OK, there's a couple of things that jump out.
First, you are early extending (aka "standing up", aka "losing your spine angle") and flipping the club (left wrist is breaking down/bending through impact) as illustrated below. In the right picture, red shows positions at address, green positions at impact.
So, why are you early extending and flipping? Well, because you have to make these compensations in order to hit the golf ball. But what are you compensating for? In my opinion, the fact that your pivot (the rotation of your body, most importantly your hips) stalls well before impact. Once you stop turning, the only way to keep the club moving is to unhinge the wrists, straighten the right elbow and let the arms disconnect from the torso. The club head goes through and rolls over, left wrist and elbow must flex and you get the classic "chicken wing" follow through. All of these elements will also tend to make your club's sweet spot move more vertically and more to the left of your target line. The early extension is your subconscious's reaction to that -- allowing you to both shallow out and move your club path more (back) to the right.

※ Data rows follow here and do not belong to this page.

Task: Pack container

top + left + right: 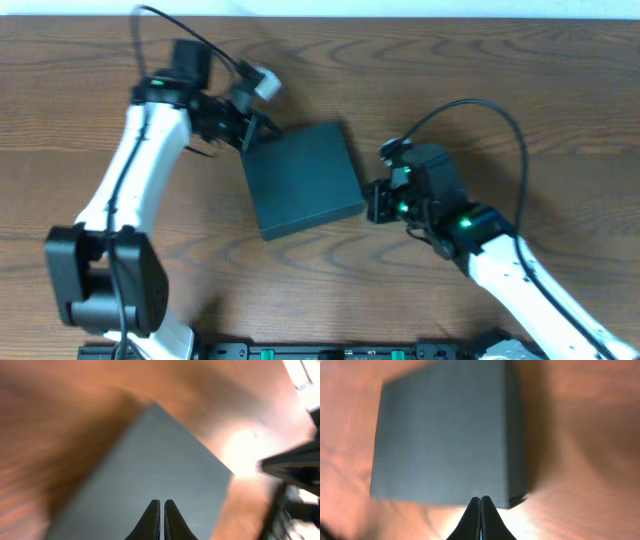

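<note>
Item: box (302, 180), dark charcoal, matte, square, lid down flat. It is set near the centre of the worktop (80, 100) and turned slightly off square to the worktop edges. No packets or other goods are seen outside it, and its contents are hidden by the lid. Placement is judged to serve both arms: the box lies between them, within reach of each, and is flanked on opposite sides so that it can be steadied or nudged without sliding away. Left end effector (161, 503): fingers brought fully together, with no gap visible and nothing held. In the overhead view it is placed at the box's 10 o'clock corner. In the left wrist view the tips are seen over the lid surface, but whether the lid is touched cannot be told. Right end effector (481, 502): fingers likewise pressed together and empty. It is placed at about 4 o'clock of the box in the overhead view. In the right wrist view the tips are seen at the near edge of the lid, beside the corner where the side wall shows; contact cannot be confirmed. With both pairs of fingers closed, they are judged suited to pushing or pressing rather than grasping. Stage is judged either late, with the lid pressed down, or not yet begun, with the lid unopened. The views do not settle which.
</note>
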You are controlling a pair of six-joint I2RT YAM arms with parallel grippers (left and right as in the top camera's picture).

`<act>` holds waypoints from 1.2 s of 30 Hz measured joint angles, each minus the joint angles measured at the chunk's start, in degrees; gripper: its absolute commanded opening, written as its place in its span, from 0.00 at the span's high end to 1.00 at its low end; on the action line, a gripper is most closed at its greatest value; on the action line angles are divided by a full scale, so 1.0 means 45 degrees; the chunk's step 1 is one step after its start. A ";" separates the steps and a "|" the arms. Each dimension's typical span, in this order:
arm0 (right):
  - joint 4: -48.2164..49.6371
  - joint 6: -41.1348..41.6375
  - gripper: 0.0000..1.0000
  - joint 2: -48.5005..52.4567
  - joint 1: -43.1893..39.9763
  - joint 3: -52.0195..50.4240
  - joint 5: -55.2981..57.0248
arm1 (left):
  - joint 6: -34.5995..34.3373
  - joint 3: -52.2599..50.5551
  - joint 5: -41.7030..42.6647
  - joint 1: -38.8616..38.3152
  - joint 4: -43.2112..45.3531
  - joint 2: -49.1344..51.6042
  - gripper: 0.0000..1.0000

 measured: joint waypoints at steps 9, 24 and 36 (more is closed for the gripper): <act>0.0729 -0.0034 0.98 0.2030 -0.1321 0.0005 0.0879 | -0.2322 -0.1753 -0.1569 0.2229 0.1457 -0.0340 0.94; 0.2574 0.0058 0.98 0.4794 -0.1282 0.0000 -0.2545 | -0.5639 -0.5668 -0.1496 0.1787 0.5503 -0.0291 0.94; 0.1297 -0.0243 0.98 0.4794 -0.1195 0.0000 -0.3376 | -0.7019 -0.5668 -0.2195 0.0418 0.6907 0.0141 0.94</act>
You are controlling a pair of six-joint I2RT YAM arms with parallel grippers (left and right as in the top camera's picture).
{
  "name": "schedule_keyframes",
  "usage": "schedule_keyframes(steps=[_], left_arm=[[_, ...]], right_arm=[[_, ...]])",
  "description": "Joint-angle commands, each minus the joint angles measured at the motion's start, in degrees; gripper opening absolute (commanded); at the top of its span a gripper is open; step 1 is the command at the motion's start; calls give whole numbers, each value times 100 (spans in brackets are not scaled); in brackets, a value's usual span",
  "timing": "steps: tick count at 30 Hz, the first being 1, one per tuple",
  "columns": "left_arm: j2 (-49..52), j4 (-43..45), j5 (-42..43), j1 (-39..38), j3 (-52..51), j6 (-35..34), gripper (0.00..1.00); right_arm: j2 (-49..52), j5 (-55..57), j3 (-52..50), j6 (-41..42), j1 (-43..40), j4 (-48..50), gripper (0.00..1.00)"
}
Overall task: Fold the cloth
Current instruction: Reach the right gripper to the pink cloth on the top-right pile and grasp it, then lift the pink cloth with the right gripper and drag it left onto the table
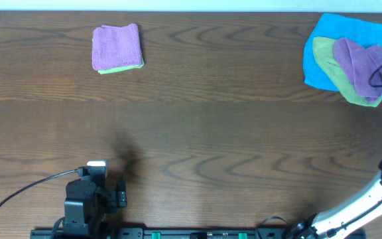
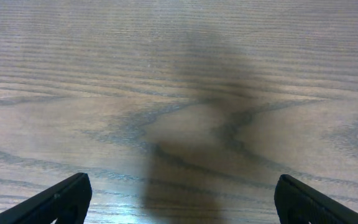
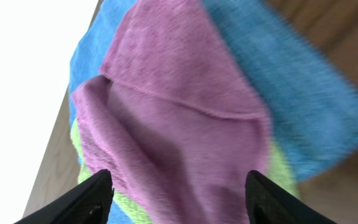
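On the table, far right, the right gripper hangs jaws apart over the cloth — rumpled atop green cloth and blue cloth; left gripper gapes wide.

A pile of three lies at the far right corner of the tabletop: the largest cloth underneath, a smaller cloth on it, and the cloth rumpled on top. The right gripper hangs over the pile, its jaws either side of the top one. Well apart, towards the far left corner, an upper folded towel lies on a lower folded towel. The left gripper is by the near edge, left of centre.
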Motion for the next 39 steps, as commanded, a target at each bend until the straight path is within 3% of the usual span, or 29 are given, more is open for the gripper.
schedule_keyframes(steps=[1, 4, 10, 16, 17, 22, 29, 35, 39], left_arm=[[-33, -284, -20, 17, -109, 15, 95], [-33, -284, -17, 17, -109, 15, 95], [-33, -284, -17, 17, -109, 15, 95], [-33, -284, -17, 17, -109, 15, 95], [-33, -284, -17, 17, -109, 15, 95], [-33, -284, -17, 17, -109, 15, 95], [-33, -284, -20, 17, -109, 15, 95], [-33, -284, -17, 17, -109, 15, 95], [-33, -284, -17, 17, -109, 15, 95]], right_arm=[[245, -144, 94, 472, 247, 9, 69], [437, 151, 94, 933, 422, 2, 67], [450, 619, 109, 925, 396, 22, 63], [450, 629, 111, 905, 332, 20, 13], [450, 629, 111, 905, 332, 17, 2], [448, 328, 111, 905, 356, 63, 1], [177, -1163, 332, 881, 413, 258, 1], [-704, -1919, 442, 839, 710, 157, 2], [-1440, -1770, 442, 645, 1198, -4, 1]])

So the most important question then is why are you stalling? Again, just my opinion, but I would say the simple answer is because you are not getting your weight forward enough. To get your weight forward, you have to move the hips laterally towards the target, and only once you have done that can the hips and the body and the arms all turn through the strike area together in proper synchronization. There is a lot of material on the site about this area, because it is so important. This is a good place to start:
Also look for the rest of the "Key #2" stuff here: https://www.youtube.com/playlist?list=PL9wzVgBx_LuTuTZOu3-SVM2m-Je3tRfqS
The more complicated answer is illustrated below.
I've marked in red the position of your left leg at the top of the backswing, half way down and at impact. You can see that it remains flexed to the inside throughout the downswing, though the amount of that flex does decrease. That means your left hip is staying in what is termed "internal rotation" all the way into the ball, which is not a good thing. Make a practice backswing and pause at the top. You'll see your left knee has gained flex and come inside your left foot. Now keep the knee in that exact same position and try and turn your hips. You can't really, can you? There's physical resistance. And that's what is happening to you in the downswing, I think. To deal with it, you are going to have to really focus on pushing that left knee outside the left ankle as you make the transition from the top of the backswing. You're also probably going to want to feel like you are keeping it flexed more and for longer during the downswing. The more you can do that, the more you can slide the hips laterally and the more you'll be able to keep them turning.